Teton County held a special meeting June 30 to refine the proposed fiscal 2026 budget after the County Clerk updated revenue projections and identified a roughly $520,000 shortfall.
County Clerk said the budget figures include the cost-of-living adjustment but do not include merit or bonus payments, nor the new positions requested by the sheriff and prosecutor. "We've identified up to this point what we think we can use for the main CAD, which is about $673,000," the County Clerk told commissioners, and added, "So we're looking at about, like, $520,000 that we need to cut from this budget." The clerk also said building-permit receipts were tracking higher than previously forecast and that she increased that revenue estimate by about $150,000 after consulting the building department.

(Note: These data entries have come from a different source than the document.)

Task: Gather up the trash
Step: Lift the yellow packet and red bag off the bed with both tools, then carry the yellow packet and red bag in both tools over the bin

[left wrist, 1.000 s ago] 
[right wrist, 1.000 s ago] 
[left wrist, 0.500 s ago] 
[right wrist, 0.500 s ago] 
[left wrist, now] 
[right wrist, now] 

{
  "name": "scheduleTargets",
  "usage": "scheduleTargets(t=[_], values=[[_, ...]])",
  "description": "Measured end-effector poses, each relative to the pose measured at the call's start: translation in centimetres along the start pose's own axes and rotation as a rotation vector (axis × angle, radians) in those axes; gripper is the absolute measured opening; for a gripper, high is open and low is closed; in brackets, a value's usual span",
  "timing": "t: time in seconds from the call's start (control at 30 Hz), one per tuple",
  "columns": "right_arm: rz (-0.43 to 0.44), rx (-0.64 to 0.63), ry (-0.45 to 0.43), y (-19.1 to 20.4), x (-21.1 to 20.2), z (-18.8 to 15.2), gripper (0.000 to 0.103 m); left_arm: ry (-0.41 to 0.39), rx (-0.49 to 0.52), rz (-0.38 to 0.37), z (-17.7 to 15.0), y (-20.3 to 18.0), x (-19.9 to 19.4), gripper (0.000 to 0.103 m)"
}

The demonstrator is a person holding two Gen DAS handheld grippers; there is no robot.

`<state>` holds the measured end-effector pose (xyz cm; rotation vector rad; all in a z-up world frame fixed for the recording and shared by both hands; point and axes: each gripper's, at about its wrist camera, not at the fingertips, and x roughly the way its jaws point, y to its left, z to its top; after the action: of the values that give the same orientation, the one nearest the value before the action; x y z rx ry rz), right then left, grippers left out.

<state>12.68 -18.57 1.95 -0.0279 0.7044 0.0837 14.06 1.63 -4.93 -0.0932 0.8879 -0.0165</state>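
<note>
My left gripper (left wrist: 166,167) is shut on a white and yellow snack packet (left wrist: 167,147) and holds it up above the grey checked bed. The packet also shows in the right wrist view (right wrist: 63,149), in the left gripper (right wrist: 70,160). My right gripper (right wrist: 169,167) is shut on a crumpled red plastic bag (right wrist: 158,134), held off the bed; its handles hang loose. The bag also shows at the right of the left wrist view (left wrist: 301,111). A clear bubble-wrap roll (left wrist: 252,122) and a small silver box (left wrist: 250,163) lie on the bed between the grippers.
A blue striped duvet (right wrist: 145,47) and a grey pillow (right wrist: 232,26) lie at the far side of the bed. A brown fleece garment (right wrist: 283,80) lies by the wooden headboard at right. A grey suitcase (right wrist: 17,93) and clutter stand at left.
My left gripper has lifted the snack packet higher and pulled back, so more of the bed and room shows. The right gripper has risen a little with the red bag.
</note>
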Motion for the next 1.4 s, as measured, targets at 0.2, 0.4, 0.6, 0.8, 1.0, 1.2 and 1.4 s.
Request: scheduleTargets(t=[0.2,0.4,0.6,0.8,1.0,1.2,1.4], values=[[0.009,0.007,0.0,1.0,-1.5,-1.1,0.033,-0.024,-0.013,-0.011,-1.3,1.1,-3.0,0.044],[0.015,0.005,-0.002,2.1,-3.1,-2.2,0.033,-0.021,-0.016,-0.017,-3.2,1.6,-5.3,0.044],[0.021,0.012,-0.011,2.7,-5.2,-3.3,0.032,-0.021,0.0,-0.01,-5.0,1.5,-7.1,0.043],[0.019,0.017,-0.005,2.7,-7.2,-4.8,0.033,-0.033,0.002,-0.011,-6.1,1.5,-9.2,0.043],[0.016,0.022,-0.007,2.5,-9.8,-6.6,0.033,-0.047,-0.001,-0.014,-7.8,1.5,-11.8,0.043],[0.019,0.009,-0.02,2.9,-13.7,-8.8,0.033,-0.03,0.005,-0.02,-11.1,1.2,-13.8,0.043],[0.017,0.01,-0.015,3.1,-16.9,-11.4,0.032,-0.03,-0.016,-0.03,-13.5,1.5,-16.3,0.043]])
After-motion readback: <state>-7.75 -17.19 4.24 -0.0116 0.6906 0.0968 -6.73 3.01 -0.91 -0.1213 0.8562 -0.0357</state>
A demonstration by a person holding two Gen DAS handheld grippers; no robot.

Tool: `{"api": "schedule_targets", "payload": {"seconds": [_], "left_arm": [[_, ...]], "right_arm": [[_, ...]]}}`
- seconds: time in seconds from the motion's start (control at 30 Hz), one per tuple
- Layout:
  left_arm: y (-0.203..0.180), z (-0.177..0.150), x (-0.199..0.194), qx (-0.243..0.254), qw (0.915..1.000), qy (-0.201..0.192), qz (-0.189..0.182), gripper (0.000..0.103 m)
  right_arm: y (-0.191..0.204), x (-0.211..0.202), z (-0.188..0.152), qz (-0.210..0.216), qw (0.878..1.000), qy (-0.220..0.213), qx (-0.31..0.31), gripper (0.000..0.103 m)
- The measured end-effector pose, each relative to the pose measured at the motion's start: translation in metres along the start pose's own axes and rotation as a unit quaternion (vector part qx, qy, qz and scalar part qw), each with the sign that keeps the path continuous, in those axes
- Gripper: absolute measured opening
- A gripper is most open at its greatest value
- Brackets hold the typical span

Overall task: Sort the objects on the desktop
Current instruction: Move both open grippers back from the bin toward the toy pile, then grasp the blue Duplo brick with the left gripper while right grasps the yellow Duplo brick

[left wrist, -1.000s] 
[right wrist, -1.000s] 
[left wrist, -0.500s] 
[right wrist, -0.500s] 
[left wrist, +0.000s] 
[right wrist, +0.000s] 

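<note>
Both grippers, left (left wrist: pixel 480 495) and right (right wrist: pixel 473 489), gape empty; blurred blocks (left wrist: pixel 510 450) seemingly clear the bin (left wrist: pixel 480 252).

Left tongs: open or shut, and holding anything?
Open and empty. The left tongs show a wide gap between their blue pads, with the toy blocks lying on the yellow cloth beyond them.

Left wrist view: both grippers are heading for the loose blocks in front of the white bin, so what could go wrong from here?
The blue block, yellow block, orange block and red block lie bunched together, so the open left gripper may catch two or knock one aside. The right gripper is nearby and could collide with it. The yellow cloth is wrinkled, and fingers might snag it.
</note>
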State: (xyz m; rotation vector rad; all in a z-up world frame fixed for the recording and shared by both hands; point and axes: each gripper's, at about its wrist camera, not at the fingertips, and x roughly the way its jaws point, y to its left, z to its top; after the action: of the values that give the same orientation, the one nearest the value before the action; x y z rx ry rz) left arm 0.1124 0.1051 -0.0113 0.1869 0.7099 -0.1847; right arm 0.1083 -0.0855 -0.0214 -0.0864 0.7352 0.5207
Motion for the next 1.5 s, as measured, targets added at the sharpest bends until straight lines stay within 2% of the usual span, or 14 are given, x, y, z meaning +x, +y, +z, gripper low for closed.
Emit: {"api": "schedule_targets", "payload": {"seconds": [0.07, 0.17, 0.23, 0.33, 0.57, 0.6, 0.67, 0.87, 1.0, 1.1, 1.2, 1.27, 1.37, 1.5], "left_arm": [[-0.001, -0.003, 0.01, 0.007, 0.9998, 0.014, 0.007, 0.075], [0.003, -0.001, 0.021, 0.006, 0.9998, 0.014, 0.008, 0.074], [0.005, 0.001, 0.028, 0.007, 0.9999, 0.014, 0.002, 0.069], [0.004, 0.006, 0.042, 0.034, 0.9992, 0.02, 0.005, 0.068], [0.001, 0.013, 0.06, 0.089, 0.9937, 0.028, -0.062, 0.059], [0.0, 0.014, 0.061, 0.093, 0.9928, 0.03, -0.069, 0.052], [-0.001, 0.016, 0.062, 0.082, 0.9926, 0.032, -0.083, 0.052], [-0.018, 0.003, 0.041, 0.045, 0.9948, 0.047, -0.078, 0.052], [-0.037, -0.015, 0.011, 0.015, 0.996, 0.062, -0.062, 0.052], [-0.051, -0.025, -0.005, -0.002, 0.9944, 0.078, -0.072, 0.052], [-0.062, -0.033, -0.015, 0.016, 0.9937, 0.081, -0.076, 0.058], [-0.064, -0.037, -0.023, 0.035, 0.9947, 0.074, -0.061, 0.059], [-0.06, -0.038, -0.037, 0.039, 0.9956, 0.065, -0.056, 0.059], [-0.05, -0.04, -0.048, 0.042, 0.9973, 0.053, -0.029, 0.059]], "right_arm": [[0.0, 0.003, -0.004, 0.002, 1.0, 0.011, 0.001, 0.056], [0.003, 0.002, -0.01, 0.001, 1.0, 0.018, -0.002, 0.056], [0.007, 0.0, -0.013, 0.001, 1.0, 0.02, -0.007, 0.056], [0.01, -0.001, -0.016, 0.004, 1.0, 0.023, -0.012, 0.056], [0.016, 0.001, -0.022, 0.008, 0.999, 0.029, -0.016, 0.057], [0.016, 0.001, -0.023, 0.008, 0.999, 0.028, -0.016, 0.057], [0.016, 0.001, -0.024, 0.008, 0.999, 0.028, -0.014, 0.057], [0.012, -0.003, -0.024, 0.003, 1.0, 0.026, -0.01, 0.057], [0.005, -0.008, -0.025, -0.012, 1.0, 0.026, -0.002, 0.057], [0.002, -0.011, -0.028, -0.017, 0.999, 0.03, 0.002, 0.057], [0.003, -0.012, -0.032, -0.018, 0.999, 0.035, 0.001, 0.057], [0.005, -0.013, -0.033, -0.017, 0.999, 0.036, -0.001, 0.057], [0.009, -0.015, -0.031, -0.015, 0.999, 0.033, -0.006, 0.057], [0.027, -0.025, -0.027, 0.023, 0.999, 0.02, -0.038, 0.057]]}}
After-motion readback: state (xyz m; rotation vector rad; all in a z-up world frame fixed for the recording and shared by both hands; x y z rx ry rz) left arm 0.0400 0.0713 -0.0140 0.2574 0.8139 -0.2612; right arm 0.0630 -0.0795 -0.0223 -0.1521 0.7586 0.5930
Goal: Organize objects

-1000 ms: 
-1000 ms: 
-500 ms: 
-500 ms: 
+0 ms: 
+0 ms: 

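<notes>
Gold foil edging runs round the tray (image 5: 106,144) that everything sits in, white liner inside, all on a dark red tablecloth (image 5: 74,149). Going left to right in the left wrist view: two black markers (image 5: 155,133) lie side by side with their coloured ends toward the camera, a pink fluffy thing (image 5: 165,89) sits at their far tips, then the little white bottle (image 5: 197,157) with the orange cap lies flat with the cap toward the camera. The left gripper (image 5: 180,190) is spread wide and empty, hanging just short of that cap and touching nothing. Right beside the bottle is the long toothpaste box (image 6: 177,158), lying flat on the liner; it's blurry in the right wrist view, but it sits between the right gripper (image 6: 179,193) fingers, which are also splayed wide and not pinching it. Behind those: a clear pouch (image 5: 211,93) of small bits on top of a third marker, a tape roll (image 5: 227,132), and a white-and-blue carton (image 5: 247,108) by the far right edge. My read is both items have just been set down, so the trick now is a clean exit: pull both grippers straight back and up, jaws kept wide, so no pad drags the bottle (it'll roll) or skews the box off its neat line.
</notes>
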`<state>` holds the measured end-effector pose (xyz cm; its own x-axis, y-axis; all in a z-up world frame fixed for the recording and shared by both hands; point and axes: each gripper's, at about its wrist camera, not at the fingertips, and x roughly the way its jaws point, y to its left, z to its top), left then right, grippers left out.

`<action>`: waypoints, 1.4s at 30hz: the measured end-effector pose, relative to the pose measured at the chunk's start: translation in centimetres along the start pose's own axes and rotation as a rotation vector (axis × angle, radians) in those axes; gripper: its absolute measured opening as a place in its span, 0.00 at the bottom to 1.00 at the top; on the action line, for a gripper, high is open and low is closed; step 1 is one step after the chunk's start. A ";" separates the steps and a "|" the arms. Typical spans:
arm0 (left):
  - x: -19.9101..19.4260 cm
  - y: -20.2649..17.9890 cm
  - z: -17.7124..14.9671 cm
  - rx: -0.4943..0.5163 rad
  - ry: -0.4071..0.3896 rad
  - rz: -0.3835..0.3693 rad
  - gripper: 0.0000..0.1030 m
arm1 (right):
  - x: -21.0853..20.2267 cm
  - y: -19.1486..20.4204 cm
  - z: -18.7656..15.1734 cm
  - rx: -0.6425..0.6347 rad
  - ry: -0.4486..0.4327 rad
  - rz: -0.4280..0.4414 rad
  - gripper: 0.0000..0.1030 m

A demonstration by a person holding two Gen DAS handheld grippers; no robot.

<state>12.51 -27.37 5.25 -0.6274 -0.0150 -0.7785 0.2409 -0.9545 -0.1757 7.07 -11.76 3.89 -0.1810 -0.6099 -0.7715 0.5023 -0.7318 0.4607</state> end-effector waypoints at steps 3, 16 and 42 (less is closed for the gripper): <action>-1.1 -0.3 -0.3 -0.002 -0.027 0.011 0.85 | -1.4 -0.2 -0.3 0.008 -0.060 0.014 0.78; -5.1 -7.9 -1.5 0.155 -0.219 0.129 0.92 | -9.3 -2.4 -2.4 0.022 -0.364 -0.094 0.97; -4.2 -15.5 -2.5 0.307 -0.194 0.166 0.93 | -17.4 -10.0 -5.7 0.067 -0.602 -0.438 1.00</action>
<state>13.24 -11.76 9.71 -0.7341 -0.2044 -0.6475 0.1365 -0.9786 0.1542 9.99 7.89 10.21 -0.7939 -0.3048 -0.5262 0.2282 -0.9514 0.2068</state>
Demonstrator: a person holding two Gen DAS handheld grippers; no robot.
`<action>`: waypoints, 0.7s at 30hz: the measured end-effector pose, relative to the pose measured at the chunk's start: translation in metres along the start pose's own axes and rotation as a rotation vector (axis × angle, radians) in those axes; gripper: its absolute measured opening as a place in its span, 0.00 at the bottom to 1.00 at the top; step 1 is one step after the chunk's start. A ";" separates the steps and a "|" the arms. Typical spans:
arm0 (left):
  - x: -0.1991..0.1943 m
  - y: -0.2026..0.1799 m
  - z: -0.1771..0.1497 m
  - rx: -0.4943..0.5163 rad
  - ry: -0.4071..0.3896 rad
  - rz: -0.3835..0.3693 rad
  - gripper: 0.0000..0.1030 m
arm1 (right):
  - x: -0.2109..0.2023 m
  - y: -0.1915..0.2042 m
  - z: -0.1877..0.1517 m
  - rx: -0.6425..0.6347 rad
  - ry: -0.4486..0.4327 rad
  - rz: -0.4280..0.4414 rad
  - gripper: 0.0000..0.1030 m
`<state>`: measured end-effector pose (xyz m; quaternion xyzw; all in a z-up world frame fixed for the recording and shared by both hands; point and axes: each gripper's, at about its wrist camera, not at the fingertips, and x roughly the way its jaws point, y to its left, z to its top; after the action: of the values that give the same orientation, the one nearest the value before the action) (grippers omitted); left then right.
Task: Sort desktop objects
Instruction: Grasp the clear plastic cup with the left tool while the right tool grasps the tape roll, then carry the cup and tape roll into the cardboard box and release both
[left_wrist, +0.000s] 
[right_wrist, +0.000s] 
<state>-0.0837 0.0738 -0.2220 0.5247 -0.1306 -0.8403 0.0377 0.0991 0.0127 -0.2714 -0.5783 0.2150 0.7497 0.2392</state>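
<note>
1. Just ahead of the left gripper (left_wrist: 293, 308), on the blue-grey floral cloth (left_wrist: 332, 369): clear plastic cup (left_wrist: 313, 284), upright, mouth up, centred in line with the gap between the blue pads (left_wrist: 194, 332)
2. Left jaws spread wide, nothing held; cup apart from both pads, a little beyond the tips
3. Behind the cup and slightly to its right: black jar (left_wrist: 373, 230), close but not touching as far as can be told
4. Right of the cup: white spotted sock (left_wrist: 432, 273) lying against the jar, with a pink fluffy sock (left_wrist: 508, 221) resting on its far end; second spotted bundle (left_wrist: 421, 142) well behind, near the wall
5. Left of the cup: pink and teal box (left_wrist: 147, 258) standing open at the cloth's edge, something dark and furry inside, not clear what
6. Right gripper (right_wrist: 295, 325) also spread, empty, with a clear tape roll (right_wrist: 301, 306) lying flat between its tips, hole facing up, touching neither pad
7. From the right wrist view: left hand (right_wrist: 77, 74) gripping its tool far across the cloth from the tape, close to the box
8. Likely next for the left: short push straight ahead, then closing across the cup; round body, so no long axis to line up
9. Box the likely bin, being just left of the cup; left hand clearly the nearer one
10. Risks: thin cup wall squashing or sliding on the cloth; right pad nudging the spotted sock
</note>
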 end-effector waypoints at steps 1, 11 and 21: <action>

The clerk briefed commissioners on how "remaining cash" works: it is fund-specific and not a year-to-year pool that can freely offset ongoing expenses. "Remaining cash is not a year-over-year thing. Think of it as our savings account. It's per fund," she said, noting remaining cash typically funds one-time capital or implementation costs, not recurring salaries.
Discussion focused on where to reduce ongoing costs versus using one-time remaining cash. Commissioners and staff examined salary lines (noting many departments underspent in 2024 because of vacancies), medical-insurance projections, and capital requests. The clerk emphasized the intent to produce a sustainable operating budget rather than rely heavily on remaining cash. She warned that relying on uncertain revenues (for example, building permits) could expose the county to volatility if market conditions change.
Items discussed but not finalized included trimming travel and training budgets, delaying one-time IT purchases, and reexamining several departmental capital requests. Commissioners asked department heads and the sheriff to identify specific cuts they could accept and set a short timeline for return answers.
No policy changes or budget approvals were finalized at the meeting; the only formal action recorded in the transcript was approval of the special meeting agenda at the start of the session.
The county will reconvene follow-up meetings to decide which line items to cut, whether to use portions of remaining cash for specified one-time projects, and how to prioritize recurring obligations such as health insurance and permanent positions.